> Information provided
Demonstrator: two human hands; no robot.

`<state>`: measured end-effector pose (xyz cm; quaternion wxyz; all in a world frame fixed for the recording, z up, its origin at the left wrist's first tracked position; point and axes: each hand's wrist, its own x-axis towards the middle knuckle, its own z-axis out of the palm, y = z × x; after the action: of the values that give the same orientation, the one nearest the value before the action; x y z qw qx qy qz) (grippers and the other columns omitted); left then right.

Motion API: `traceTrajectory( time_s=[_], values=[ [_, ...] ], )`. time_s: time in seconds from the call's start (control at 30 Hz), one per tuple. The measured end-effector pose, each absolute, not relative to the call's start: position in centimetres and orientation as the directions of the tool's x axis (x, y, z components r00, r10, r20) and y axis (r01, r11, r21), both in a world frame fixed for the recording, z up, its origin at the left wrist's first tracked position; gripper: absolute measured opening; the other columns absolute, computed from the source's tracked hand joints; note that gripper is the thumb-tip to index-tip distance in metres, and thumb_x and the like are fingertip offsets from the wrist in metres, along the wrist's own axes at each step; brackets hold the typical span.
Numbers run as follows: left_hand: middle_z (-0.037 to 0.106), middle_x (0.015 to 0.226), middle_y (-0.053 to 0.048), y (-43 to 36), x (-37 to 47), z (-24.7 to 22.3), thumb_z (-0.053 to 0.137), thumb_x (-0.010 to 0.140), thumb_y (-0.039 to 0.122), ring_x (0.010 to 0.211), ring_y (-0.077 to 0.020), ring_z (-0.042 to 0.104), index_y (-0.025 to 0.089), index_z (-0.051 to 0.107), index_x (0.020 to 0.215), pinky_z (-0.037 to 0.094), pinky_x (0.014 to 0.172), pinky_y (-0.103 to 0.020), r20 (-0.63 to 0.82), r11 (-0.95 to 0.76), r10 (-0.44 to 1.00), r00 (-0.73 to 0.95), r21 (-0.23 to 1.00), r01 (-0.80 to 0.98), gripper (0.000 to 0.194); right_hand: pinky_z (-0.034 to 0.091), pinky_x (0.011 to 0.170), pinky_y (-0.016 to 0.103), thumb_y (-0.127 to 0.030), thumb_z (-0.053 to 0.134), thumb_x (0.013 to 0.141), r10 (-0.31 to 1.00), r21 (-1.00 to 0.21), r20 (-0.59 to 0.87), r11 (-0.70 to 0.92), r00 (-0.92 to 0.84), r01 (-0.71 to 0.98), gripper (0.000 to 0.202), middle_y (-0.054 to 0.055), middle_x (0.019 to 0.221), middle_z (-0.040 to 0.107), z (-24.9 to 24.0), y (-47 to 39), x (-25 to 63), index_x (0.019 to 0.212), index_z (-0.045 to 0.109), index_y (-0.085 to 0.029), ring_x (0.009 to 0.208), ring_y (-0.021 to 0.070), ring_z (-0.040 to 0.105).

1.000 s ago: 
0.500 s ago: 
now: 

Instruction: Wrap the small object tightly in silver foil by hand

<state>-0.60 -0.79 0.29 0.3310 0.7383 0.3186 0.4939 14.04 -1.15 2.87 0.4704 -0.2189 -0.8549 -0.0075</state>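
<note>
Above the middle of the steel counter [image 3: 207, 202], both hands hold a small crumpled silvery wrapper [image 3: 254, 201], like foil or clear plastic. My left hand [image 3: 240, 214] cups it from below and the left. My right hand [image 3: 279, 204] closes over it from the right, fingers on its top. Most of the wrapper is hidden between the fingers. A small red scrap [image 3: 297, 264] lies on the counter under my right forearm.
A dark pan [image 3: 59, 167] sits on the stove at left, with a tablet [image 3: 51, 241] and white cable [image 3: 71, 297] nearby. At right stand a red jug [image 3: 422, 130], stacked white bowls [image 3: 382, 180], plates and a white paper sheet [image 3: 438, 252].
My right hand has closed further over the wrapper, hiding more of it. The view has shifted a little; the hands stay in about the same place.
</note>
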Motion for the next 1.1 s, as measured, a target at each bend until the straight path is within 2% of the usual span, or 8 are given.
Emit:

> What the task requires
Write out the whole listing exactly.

> Written solution
Demonstrator: two human hands; no robot.

`<state>`: measured end-effector pose (xyz cm; quaternion wxyz; all in a world frame fixed for the recording, z up, its origin at the left wrist's first tracked position; point and axes: each hand's wrist, its own x-axis towards the middle knuckle, its own z-axis out of the palm, y = z × x; after the action: of the values that give the same orientation, the one nearest the value before the action; x y z qw qx qy qz) (grippers and the other columns omitted); left then right.

Motion API: `traceTrajectory( time_s=[_], values=[ [_, ...] ], )`. time_s: time in seconds from the call's start (control at 30 Hz), one per tuple. The measured end-effector pose, each absolute, not relative to the call's start: position in centimetres and orientation as the directions of the tool's x axis (x, y, z components r00, r10, r20) and y axis (r01, r11, r21), both in a world frame fixed for the recording, z up, its origin at the left wrist's first tracked position; gripper: absolute measured opening; the other columns absolute, computed from the source's tracked hand joints; note that gripper is the thumb-tip to index-tip distance in metres, and thumb_x and the like are fingertip offsets from the wrist in metres, along the wrist's own axes at each step; brackets hold the typical span.
Numbers run as follows: left_hand: middle_z (-0.037 to 0.106), middle_x (0.015 to 0.226), middle_y (-0.053 to 0.048), y (-43 to 36), x (-37 to 47), z (-24.7 to 22.3), thumb_z (-0.053 to 0.137), thumb_x (-0.010 to 0.140), thumb_y (-0.039 to 0.122), ring_x (0.010 to 0.211), ring_y (-0.077 to 0.020), ring_z (-0.042 to 0.104), index_y (-0.025 to 0.089), index_z (-0.051 to 0.107), index_x (0.020 to 0.215), pinky_z (-0.037 to 0.094), pinky_x (0.014 to 0.172), pinky_y (-0.103 to 0.020), r20 (-0.63 to 0.82), r11 (-0.95 to 0.76), r10 (-0.44 to 1.00), r00 (-0.73 to 0.95), r21 (-0.23 to 1.00), r01 (-0.80 to 0.98), gripper (0.000 to 0.194); right_hand: pinky_z (-0.034 to 0.091), pinky_x (0.011 to 0.170), pinky_y (-0.016 to 0.103), thumb_y (-0.127 to 0.030), thumb_z (-0.053 to 0.134), thumb_x (0.013 to 0.141), r10 (-0.31 to 1.00), r21 (-1.00 to 0.21), r20 (-0.59 to 0.87), r11 (-0.70 to 0.92), r00 (-0.92 to 0.84), r01 (-0.71 to 0.98), gripper (0.000 to 0.202), middle_y (-0.054 to 0.055), middle_x (0.019 to 0.221), middle_z (-0.040 to 0.107), z (-24.9 to 24.0), y (-47 to 39), x (-25 to 63), index_x (0.019 to 0.212), index_z (-0.045 to 0.109), index_y (-0.085 to 0.029), ring_x (0.009 to 0.208), ring_y (-0.021 to 0.070), ring_z (-0.040 to 0.105).

1.000 s ago: 
0.500 s ago: 
now: 

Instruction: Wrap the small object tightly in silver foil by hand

<state>-0.60 -0.79 0.29 0.3310 0.7383 0.3186 0.4939 14.04 -1.15 2.87 0.4704 -0.2189 -0.8549 -0.0075</state>
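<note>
Above the middle of the steel counter [image 3: 207, 202], both hands hold a small crumpled silvery wrapper [image 3: 254, 201], like foil or clear plastic. My left hand [image 3: 240, 214] cups it from below and the left. My right hand [image 3: 279, 204] closes over it from the right, fingers on its top. Most of the wrapper is hidden between the fingers. A small red scrap [image 3: 297, 264] lies on the counter under my right forearm.
A dark pan [image 3: 59, 167] sits on the stove at left, with a tablet [image 3: 51, 241] and white cable [image 3: 71, 297] nearby. At right stand a red jug [image 3: 422, 130], stacked white bowls [image 3: 382, 180], plates and a white paper sheet [image 3: 438, 252].
My right hand has closed further over the wrapper, hiding more of it. The view has shifted a little; the hands stay in about the same place.
</note>
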Motion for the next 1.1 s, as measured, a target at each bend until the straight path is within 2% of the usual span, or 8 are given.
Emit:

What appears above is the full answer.